If we apply $F=ma$, there is no net force and as such there is no acceleration in the center of mass. But due to the friction acting, there is a torque which gives rise to an angular acceleration of the object ($τ=Iα$) and as a result you can find a tangential acceleration on the object. How come the same object has two different accelerations? Is there something I've missed or done wrong? Please explain how the object would move or not move.
Based on your free body diagram, yes, the center of mass would not experience any acceleration, but the object would rotate about the center due to the torque from force $f$.
However, based on what you have drawn, perhaps you have misunderstood how the forces are at work here. It looks like to me that you have a ball, (or disk, etc.) that is on an incline. Perhaps there is some string attached to its center to prevent the ball from rolling down the incline.

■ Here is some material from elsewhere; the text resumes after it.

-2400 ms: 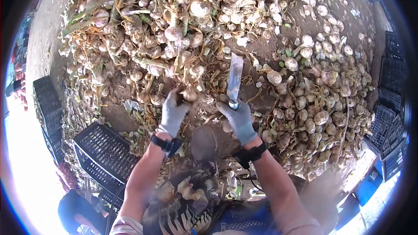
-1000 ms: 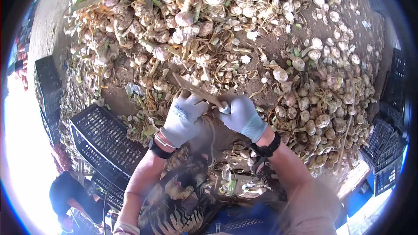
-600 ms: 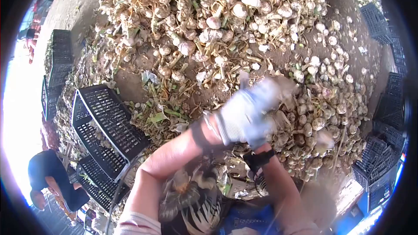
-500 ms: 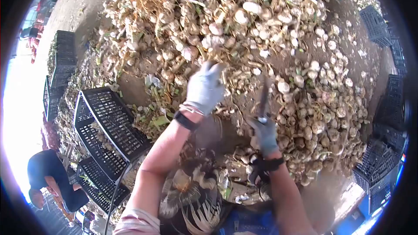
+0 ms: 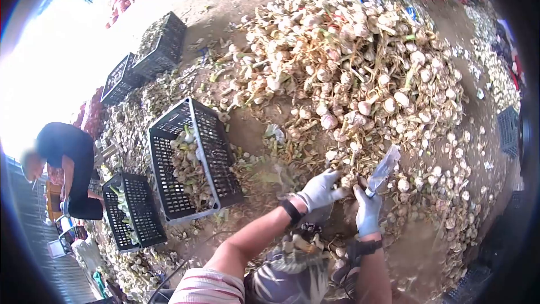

Therefore, it looks like to me that $F$ is the component of the ball's weight along the incline, $f$ is a frictional force, and $F'$ is the tension in the string.
Now, if this is the right scenario, then in your case $f$ would actually be $0$. $F'$ would exactly balance out $F$, and there would be no acceleration and no rotation. Remember, static friction only opposes relative motion. If the string is holding the ball in place, then there is no impending relative motion, so $f=0$.
Of course I could be wrong. Maybe $f$ is static friction, but the incline has a conveyor belt on it so that $f\neq0$. Or maybe there is come other mechanism that is actually pulling on the ball on the incline.